は以下のように変換される。#でid属性の値、.でclass属性の値を指定することができる。このあたりはCSSの記法と同じと考えるとわかりやすい。また、*でタグの繰り返し回数を指定することができる。

<ul id="list">
 <li class="item"></li>
 <li class="item"></li>
 <li class="item"></li>
</ul>

このように少ない記述でHTMLを入力できるのがZen Codingの大きな特徴だ。

その他の便利機能

Zen Codingにはタグの展開以外にもいくつかの便利な機能があり、Eclipseの[Zen Coding]メニューから呼び出すことができる。

図2 Zen Codingメニュー

たとえばエディタ上で範囲選択した状態で[Wrap With Abbreviation]を選択すると選択した範囲を任意のタグで囲むことができる。すでに存在するテキストをマークアップしていく場合に便利な機能だ。たとえば以下のようなテキストを選択したとする。

Eclipse
NetBeans
IntelliJ IDEA

[Zen Coding]メニューから[Wrap With Abbreviation]を選択するとダイアログが表示されるので以下のようにZen Codingの記法で囲みたいタグを入力する。

ul>li*

すると以下のように変換される。

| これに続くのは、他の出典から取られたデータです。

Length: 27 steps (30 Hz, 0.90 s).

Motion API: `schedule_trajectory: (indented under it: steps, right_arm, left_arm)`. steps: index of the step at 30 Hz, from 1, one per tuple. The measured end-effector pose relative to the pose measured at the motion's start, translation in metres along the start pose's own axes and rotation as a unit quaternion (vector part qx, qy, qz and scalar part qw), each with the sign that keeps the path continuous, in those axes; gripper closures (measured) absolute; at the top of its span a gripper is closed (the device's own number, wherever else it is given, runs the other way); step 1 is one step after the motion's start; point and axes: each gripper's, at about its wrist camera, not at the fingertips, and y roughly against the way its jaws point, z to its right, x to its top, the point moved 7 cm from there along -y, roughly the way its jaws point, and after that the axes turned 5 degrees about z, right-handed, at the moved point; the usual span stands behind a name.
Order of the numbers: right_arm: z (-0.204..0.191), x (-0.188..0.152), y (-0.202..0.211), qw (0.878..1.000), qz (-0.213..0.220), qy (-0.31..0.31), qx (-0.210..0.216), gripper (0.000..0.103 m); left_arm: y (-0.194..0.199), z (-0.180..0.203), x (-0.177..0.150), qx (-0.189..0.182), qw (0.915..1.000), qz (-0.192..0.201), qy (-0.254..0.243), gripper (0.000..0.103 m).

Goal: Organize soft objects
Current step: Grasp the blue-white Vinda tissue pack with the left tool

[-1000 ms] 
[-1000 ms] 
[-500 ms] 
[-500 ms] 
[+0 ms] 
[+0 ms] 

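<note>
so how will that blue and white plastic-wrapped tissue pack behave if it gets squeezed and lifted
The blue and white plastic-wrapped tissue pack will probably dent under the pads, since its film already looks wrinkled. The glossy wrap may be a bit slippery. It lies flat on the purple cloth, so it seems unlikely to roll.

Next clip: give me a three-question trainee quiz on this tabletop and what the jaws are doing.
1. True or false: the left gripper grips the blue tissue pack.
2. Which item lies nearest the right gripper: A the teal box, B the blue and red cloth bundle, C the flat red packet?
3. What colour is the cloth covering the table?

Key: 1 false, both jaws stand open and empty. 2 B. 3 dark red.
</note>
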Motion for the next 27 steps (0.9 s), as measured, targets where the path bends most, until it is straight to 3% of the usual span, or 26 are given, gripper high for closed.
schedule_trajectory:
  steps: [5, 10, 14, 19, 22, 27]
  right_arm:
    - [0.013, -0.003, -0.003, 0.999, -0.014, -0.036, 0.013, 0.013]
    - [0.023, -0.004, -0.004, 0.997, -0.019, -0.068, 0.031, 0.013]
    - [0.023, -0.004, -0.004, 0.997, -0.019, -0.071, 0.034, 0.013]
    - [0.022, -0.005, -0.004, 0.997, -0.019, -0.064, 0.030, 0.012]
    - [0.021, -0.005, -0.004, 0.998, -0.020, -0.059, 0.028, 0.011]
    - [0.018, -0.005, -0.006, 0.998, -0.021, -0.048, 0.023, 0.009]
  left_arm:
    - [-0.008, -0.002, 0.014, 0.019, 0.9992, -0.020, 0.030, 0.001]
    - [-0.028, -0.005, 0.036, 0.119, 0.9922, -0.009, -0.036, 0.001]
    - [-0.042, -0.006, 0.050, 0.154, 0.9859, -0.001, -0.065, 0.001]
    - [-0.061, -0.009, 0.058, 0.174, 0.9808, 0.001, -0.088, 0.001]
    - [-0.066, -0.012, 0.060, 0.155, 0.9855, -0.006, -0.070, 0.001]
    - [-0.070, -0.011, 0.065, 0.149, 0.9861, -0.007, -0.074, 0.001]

*をつけないと選択範囲全体が1つのタグで囲まれてしまうので注意してほしい。

<ul>
 <li>Eclipse</li>
 <li>NetBeans</li>
 <li>IntelliJ IDEA</li>
</ul>

[Zen Coding]メニューから呼び出すことのできる機能はEclipseのキーバインドの設定でショートカットキーを設定することができる。[Wrap With Abbreviation]はデフォルトではCTRL+SHIFT+Aというショートカットキーが設定されているが、EclipseのWTPが提供する HTML/XML/JSPエディタでは他のアクションのショートカットキーと重複しているためキーボードから呼び出すことができない。WTPのエディタを使用する場合はEclipseのキーバインドの設定を変更しておくといいだろう。

まとめ

Zen Codingの機能はHTMLエディタだけでなく、Javaエディタなどでも使用することができるため、Javadocの記述時などにも活用することができるだろう(ただし、複数行で展開されてしまうようなケースだとJavadocコメントが崩れてしまうため、実用上利用できるのは単一のタグの展開などに限られる)。また、Javaを用いたWebシステムの開発ではJSPやXMLファイルを記述することも多いだろう。このようなシーンでもZen Codingは活用できるはずだ。

NetBeansやIntelliJ IDEAといったIDEや、テキストエディタ向けのプラグインも用意されているので、Eclipseユーザ以外の方もぜひ試してみてほしい。